I had mixed feelings at first, but now I’m pretty stoked on what’s happening even though it’s just a big mess, of course! Before it was hard to just show your work to the world, you’d send your negatives to the magazines and they’d never send them back and you’d pretty much lose everything. Now you just scan or digitise everything and can send it by email or upload it to Facebook, Instagram, and it’s easy to show your work to everyone and build up an audience. There’s way more people in the market, but I guess if you’re good, you’re good, so you will make it as a photographer at some point.

With print magazines struggling it’s sad for sure, but now it’s time to adapt and change things, I’m fine with this as well. I see this as a chance to evolve. I’ve seen too many editors doing the same stuff for fifteen years, season after season, and with too much brand politics there can be less artistic freedom.

Two years ago I produced a snowboard photography book called Dirty Dogs, my first goal was just to craft something by gathering all the best photos that weren’t run in “normal” magazines for obscure reasons.
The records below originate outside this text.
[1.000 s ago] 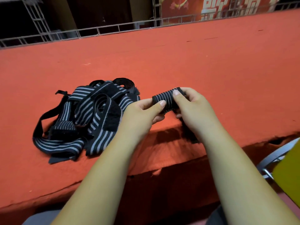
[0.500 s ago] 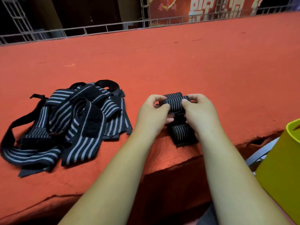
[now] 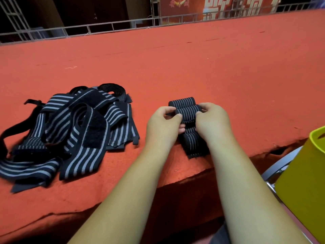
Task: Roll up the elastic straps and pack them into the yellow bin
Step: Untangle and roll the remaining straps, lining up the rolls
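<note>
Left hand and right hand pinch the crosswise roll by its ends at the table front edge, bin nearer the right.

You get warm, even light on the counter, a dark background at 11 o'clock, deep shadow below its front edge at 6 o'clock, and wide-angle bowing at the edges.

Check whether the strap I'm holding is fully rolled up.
Partly: left hand and right hand pinch the strap roll; its flat tail lies on the table.
</note>
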A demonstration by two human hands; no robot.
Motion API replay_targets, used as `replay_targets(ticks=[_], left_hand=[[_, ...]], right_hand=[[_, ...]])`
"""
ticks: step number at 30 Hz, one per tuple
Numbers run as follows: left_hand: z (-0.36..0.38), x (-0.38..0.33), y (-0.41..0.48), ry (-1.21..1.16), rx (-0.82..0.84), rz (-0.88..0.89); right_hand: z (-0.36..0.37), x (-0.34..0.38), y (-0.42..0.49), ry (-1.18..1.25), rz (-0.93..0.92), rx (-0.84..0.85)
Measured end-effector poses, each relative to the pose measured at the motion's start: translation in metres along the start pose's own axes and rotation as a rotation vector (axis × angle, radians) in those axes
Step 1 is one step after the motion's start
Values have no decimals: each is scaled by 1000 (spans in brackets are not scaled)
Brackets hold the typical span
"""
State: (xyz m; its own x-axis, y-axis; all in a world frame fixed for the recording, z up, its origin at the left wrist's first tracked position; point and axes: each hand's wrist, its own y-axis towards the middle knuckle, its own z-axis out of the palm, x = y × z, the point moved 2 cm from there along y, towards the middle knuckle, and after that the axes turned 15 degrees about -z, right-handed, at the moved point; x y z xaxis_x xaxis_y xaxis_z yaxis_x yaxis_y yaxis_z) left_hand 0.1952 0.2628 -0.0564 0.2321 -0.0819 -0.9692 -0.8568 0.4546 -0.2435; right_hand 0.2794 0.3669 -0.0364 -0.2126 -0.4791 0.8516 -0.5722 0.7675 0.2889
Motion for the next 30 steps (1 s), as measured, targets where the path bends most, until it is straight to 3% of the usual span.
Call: replay_targets(ticks=[16,30], left_hand=[[-28,-2,-23,42,-23,13],[-146,-29,-53,99,-149,62]], right_hand=[[-6,24,-15,173,-105,-183],[82,99,-53,390,-178,140]])
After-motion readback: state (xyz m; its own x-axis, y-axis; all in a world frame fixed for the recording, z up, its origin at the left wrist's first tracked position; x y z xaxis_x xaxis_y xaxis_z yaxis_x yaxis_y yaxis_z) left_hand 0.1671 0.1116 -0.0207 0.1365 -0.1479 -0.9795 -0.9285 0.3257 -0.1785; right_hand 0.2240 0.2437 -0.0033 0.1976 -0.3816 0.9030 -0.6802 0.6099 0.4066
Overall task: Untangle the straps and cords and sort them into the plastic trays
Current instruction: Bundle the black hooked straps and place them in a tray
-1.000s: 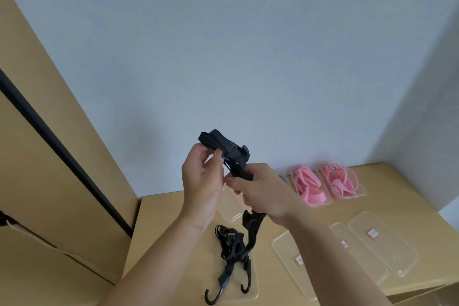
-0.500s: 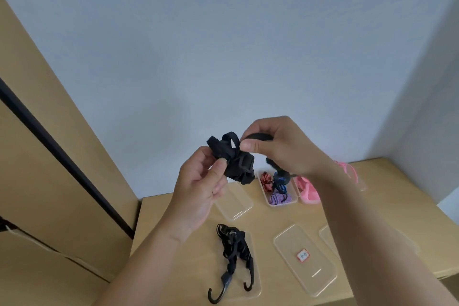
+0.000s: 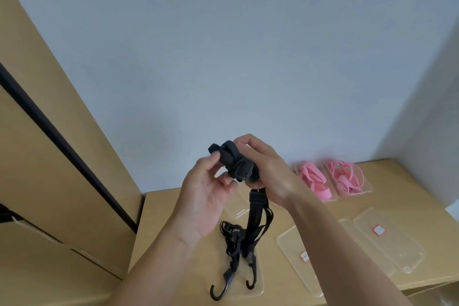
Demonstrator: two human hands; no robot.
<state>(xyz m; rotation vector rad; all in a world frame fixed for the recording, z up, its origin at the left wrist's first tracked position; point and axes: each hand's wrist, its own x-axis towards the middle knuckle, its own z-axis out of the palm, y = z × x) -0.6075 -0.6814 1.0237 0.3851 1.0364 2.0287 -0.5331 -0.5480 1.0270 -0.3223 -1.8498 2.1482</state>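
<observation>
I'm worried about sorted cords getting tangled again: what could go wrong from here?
1. The left hand and right hand hold the black strap bundle up, but its loose tail hangs down over the hooked cord in its tray. It may catch a hook or tangle with it.
2. The right forearm passes over an empty tray near the front edge, and could knock it off.

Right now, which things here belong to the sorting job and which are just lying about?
Job: black strap, gripped by left hand and right hand; hooked cords in their tray; pink straps in far trays; labelled trays, unfilled.
Lying about: cardboard boxes; table.
</observation>
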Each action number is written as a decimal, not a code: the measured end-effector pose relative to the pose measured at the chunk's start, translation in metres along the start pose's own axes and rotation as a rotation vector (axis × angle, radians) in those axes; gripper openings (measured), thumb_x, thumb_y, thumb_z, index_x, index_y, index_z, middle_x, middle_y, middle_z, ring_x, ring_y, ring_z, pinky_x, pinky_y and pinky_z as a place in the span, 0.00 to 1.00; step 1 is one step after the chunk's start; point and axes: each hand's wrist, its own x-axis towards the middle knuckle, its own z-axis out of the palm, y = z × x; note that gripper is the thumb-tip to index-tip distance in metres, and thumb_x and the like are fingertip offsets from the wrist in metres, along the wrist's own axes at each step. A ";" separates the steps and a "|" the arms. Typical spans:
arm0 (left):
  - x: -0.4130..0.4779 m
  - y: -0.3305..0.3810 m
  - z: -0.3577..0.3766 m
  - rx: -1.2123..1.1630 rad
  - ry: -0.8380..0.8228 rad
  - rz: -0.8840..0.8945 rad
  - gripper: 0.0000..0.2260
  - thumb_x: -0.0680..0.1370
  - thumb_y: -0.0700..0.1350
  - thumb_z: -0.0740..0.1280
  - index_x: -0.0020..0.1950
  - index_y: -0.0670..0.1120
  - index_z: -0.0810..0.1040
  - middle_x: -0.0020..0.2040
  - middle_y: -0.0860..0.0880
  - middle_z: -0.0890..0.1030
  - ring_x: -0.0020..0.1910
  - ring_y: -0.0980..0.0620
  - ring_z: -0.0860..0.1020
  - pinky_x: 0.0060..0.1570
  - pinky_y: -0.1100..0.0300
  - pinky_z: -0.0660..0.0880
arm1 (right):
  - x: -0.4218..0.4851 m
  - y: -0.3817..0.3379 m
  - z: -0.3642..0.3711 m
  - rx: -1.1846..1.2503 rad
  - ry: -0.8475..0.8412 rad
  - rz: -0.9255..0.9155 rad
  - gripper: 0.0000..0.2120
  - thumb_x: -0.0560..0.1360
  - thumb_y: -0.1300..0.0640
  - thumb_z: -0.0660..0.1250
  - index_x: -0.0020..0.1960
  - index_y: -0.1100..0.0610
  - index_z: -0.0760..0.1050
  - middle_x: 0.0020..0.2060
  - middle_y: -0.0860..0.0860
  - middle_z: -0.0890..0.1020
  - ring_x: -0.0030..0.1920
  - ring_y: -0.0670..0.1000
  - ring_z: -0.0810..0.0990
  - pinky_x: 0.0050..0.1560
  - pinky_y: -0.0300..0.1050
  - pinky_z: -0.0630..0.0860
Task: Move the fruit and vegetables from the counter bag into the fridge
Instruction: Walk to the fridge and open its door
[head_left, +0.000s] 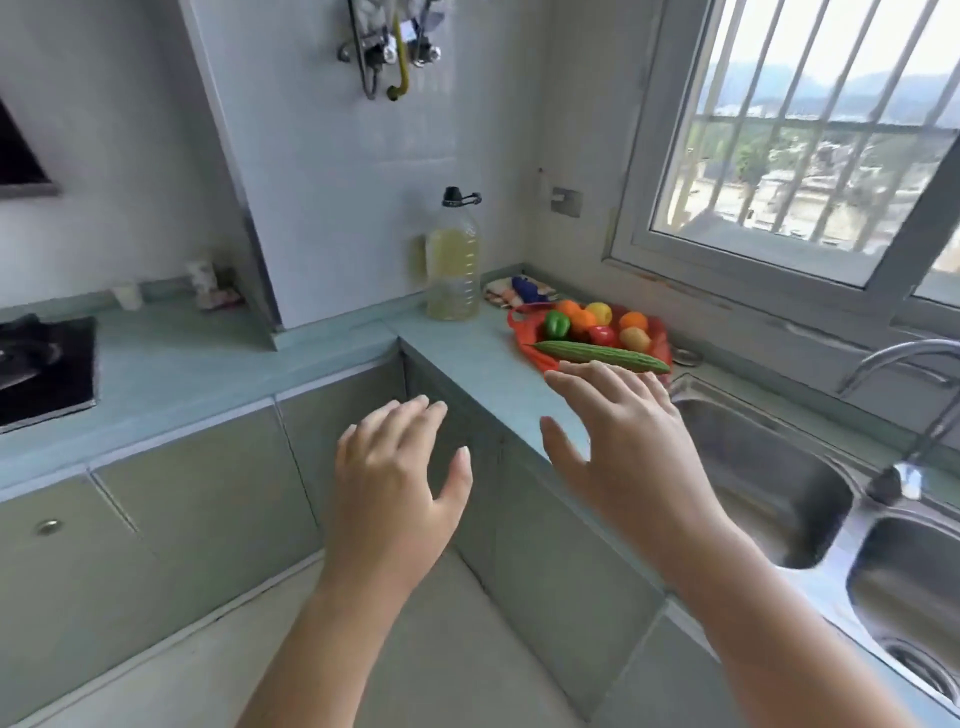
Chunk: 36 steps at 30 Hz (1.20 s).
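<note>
A red bag (525, 343) lies flat on the pale green counter (467, 353) under the window. On it rest a long green bitter gourd (597, 355), a green pepper (557, 324), oranges (583, 317), a yellow fruit (598, 312), a red fruit (602, 335) and a tan fruit (635, 339). My right hand (618, 436) is open, fingers spread, its fingertips just short of the gourd. My left hand (400, 478) is open in front of the cabinet, lower and to the left, holding nothing. No fridge is in view.
A large bottle of yellow oil (453, 260) stands left of the bag, with a cloth (514, 291) behind. A steel double sink (769, 467) and tap (904, 405) lie to the right. A black gas hob (47, 364) sits at far left.
</note>
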 end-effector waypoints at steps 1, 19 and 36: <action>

It was
very stressful and a big investment, but it sold out in just a few months, so maybe the style of magazines we used to make is on the way out, but I’m sure you can do something different and still have success in it.

Given that you work with a range of cameras – old/new, digital/analogue – if someone who’s never picked up a camera before wants to try shooting snowboarding what would you recommend they start with?
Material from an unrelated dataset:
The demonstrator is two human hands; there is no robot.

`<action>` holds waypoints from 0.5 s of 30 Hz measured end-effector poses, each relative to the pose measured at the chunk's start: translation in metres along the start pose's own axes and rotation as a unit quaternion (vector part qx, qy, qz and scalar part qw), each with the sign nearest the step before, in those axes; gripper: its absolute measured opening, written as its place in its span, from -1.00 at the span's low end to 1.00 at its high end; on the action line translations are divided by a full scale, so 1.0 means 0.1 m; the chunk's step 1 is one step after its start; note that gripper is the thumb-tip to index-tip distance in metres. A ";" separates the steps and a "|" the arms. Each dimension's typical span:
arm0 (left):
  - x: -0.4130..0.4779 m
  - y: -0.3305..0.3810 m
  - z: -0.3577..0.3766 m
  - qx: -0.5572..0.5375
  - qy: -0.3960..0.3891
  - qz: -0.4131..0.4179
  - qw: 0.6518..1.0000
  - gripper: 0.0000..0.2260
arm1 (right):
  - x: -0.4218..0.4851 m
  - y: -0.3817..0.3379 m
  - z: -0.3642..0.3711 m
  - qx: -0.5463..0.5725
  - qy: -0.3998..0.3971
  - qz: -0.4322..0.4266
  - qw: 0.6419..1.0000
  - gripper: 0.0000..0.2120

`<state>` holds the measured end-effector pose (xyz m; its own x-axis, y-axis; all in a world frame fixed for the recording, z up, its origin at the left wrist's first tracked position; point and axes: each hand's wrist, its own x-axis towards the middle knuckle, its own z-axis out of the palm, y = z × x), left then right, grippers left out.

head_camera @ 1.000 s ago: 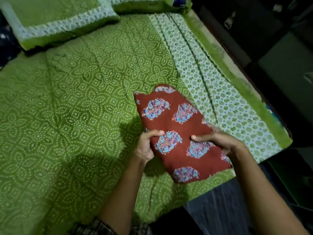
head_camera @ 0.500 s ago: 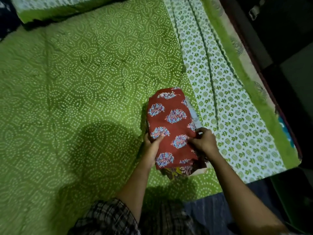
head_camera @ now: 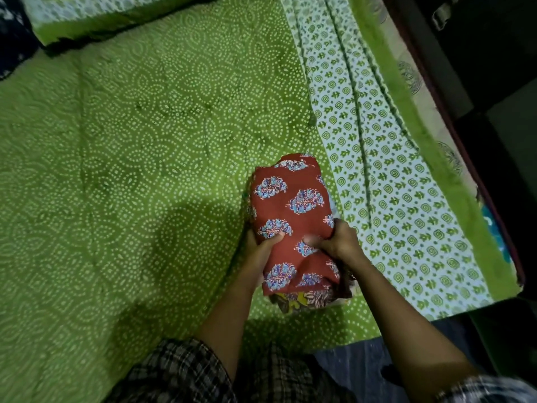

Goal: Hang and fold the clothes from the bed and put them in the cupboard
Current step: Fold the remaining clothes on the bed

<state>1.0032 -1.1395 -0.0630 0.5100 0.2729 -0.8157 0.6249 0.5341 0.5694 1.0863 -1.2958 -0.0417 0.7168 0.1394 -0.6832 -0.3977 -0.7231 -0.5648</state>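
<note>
A folded red cloth with blue flower prints [head_camera: 293, 210] tops a small stack of folded clothes [head_camera: 305, 301] near the front right of the green dotted bed [head_camera: 130, 170]. My left hand [head_camera: 258, 251] grips the stack's left side, thumb on the red cloth. My right hand [head_camera: 337, 242] grips its right side, thumb pressed on top. Under the red cloth, edges of a yellow and dark patterned cloth and a pale one show. The cupboard is not in view.
A green pillow [head_camera: 96, 16] lies at the back left. The bedsheet's white-and-green border [head_camera: 386, 181] runs along the right, then the bed's dark wooden edge [head_camera: 470, 158]. Dark floor lies to the right and front.
The red cloth was laid down onto the stack and is folded narrower. Both hands moved from its loose edges to clasp the stack's sides. The view has tilted down and closer.
</note>
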 end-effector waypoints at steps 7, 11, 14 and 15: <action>-0.08 0.05 0.27 0.100 -0.020 0.022 0.995 -0.28 | -0.03 0.27 -0.19 0.193 0.054 0.078 0.977 -0.56; -0.09 0.06 0.40 0.395 0.151 0.068 0.904 -0.34 | 0.02 0.31 -0.15 0.193 0.021 0.111 0.975 -0.54; -0.07 0.08 0.35 0.350 0.135 0.102 0.921 -0.35 | 0.08 0.23 -0.17 0.196 0.005 0.108 0.975 -0.57; -0.07 0.10 0.34 0.261 0.103 0.086 0.956 -0.37 | 0.10 0.22 -0.17 0.196 0.002 0.106 0.975 -0.59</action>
<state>1.0263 -1.1634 -0.0484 0.5381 0.5007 -0.6780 0.7796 0.0102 0.6262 1.0950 -1.3220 -0.0532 0.5959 0.0113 -0.8030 -0.7252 -0.4220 -0.5441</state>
I’d recommend something like my first camera: small and easy to carry around with just one fixed lens, maybe a 50mm as that’s roughly what you can see with your eyes. Both digital or analog are good to start with; you just need a fast shutter to freeze the action. You can easily carry it in your backpack as it’s not really heavy and it’s pretty easy to use. The only thing is if you use an automatic mode on the snow you’re going to overexpose everything because of the high brightness and reflection of the white carpet, so at some point you have to learn to shoot manually.

How does a typical day shooting snowboarding in the backcountry go?

We wake up at six thirty pretty much every day, I check my batteries, pack my camera bag and make sure I’ve got all the cards and films ready, then because I’m French I go for a coffee and a croissant! We catch the first lift and decide on a zone, taking into account the avalanche risk, snow conditions and which faces have the best snow, then head there by riding or using snowshoes – it can take anything between ten minutes to a few hours.

Once there we’re building jumps and riding as much as we can, usually until the end of the day. In January the days are pretty short but in March and April it’s better because you have time and you get nice sunsets, but the long shadows and low light are better in January, so it’s always a compromise. Then it’s time to head home.

I used to post stuff online like “Another day at the office” along with a really nice landscape photo or something, so I decided if it really is my office I should start wearing a shirt to work. Also, being French I need to keep a certain standard and be a bit classy! Then one day a friend told me it’s good for apres ski as well, you can just keep going without going home to change, you can just party all night, no one cares that you’re still in your snowboard boots because it’s dark. So yeah, a shirt for the office, and a shirt for apres. It’s not the best for hiking and getting sweaty, but who cares. Style first!

When you’re not shooting snowboarding what are you working on?

I’ve been shooting snowboarding professionally for maybe eleven years now, so I can feel a bit burnt out from time to time when I’ve spent almost every day for a whole season working. I like to shoot skateboarding, architecture and just portraiture or lifestyle stuff. More and more I like working on the sportswear lifestyle and fashion side of things, but mainly just to be outside shooting photos! If you have a good model running in a nice landscape – I like it. You don’t have to chase after good snow or crazy tricks. As long as you have nice light and some good coffee it’s easy!

And finally, what’s your favourite thing about your job?

I don’t know man… I think it’s pretty nice to be paid to go to Japan, to explore nature, then go to a local restaurant… karaoke… and then get drunk and dance all night!